→ **EXERCISE OBJECTIVE**
When you reach the line containing "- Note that" in the records below, start copying exactly, and stop once you have copied the line containing "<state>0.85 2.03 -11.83".

→ **STUDY MATERIAL**
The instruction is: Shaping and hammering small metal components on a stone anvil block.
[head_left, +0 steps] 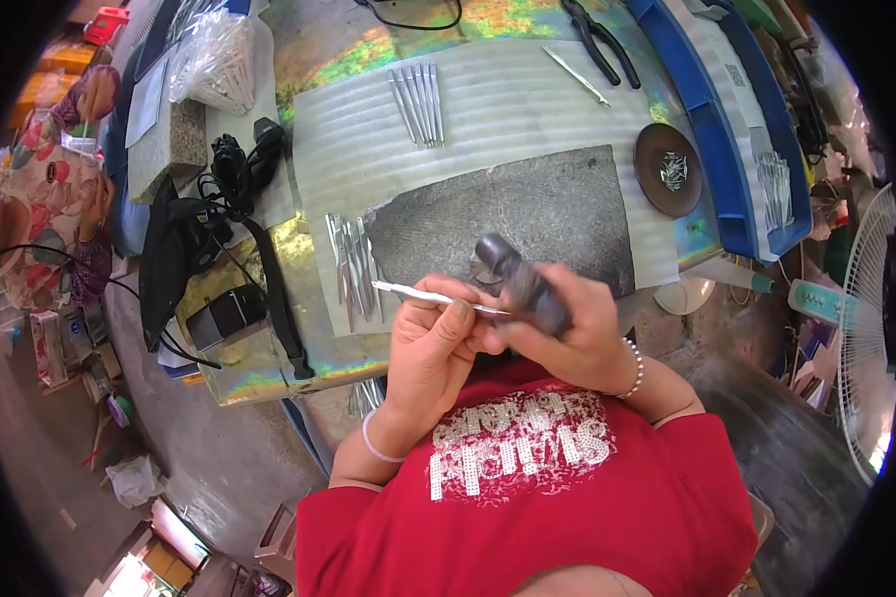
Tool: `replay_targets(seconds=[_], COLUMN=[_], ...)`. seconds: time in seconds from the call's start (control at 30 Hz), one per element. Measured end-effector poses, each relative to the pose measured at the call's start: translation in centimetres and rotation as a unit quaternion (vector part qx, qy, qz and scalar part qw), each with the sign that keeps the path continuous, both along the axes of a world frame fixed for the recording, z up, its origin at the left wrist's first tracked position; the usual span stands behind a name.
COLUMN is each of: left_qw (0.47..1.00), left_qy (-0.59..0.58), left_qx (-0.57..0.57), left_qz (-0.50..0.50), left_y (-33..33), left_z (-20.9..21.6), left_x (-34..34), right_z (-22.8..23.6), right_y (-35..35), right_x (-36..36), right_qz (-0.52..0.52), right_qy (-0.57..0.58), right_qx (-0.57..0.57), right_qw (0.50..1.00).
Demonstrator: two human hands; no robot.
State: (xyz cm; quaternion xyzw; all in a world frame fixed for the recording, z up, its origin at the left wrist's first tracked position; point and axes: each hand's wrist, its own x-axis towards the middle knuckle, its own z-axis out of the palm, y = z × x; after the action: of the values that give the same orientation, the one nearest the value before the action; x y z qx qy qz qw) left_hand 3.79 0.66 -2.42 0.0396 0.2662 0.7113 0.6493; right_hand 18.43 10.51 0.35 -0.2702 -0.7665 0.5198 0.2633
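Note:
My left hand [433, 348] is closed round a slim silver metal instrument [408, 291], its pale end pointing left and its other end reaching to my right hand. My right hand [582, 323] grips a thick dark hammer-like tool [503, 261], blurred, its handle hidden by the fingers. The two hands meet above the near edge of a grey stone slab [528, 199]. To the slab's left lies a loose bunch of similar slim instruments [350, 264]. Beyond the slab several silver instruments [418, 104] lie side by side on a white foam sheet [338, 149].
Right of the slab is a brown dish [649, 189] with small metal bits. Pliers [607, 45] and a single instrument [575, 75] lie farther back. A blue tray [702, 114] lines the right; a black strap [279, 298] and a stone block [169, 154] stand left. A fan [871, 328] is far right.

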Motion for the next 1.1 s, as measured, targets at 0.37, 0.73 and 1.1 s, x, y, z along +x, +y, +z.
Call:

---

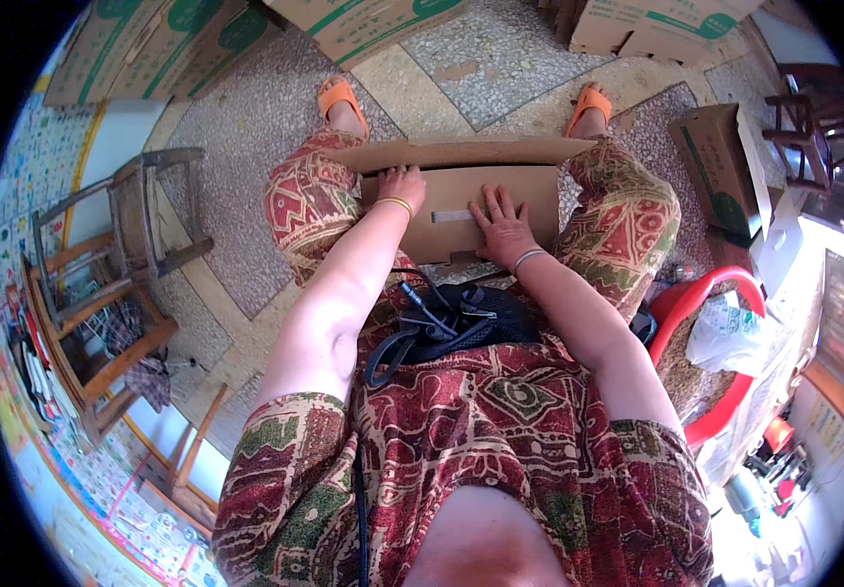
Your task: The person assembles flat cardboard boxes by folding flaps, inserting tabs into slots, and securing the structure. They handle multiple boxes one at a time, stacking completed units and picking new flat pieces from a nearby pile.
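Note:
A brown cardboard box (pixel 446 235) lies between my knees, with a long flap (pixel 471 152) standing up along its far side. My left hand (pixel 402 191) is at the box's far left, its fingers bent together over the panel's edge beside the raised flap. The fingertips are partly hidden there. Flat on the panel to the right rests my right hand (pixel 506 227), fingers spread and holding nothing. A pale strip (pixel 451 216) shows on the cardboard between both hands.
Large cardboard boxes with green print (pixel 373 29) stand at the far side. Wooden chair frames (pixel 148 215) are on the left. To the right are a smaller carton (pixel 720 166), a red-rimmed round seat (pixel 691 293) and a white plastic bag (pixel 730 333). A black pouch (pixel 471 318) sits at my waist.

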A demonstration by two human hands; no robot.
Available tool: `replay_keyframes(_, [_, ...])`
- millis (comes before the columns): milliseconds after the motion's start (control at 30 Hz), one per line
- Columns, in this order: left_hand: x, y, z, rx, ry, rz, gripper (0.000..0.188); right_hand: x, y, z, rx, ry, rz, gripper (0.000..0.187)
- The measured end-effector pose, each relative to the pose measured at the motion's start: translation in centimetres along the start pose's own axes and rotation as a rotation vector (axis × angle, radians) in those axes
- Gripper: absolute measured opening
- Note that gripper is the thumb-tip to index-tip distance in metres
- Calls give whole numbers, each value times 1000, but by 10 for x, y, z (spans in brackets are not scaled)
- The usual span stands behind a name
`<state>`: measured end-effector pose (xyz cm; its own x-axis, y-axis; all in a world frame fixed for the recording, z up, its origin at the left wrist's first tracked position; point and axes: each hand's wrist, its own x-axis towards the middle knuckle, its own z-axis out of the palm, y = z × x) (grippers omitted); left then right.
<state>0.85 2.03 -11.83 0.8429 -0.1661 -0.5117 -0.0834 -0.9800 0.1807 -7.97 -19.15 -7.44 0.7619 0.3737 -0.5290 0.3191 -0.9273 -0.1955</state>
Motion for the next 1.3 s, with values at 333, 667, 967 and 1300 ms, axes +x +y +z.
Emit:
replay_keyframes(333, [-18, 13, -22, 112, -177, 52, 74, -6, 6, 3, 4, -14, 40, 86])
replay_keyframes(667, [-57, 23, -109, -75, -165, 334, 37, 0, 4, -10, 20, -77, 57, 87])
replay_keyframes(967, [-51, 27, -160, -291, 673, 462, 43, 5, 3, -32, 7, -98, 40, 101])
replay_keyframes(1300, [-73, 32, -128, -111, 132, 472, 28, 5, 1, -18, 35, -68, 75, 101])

→ **REPLY**
- Note that gripper is the thumb-tip to index-tip distance in metres
- Calls give whole numbers, each value times 1000, but by 10 for x, y, z (spans in brackets are not scaled)
- The usual span stands behind a name
`<state>`: measured end-effector pose (xyz cm; its own x-axis, y-axis; all in a world frame fixed for the recording, z up, its origin at the left wrist's first tracked position; point and axes: each hand's wrist, its own x-axis towards the middle knuckle, its own z-axis out of the palm, y = z × x) (grippers omitted); left then right.
<state>0.85 2.03 -11.83 0.8429 -0.1661 -0.5117 -0.0834 -0.9800 0.1807 -7.97 -19.15 -7.44 0.7619 0.3737 -0.5290 0.3191 -0.9273 -0.1955</state>

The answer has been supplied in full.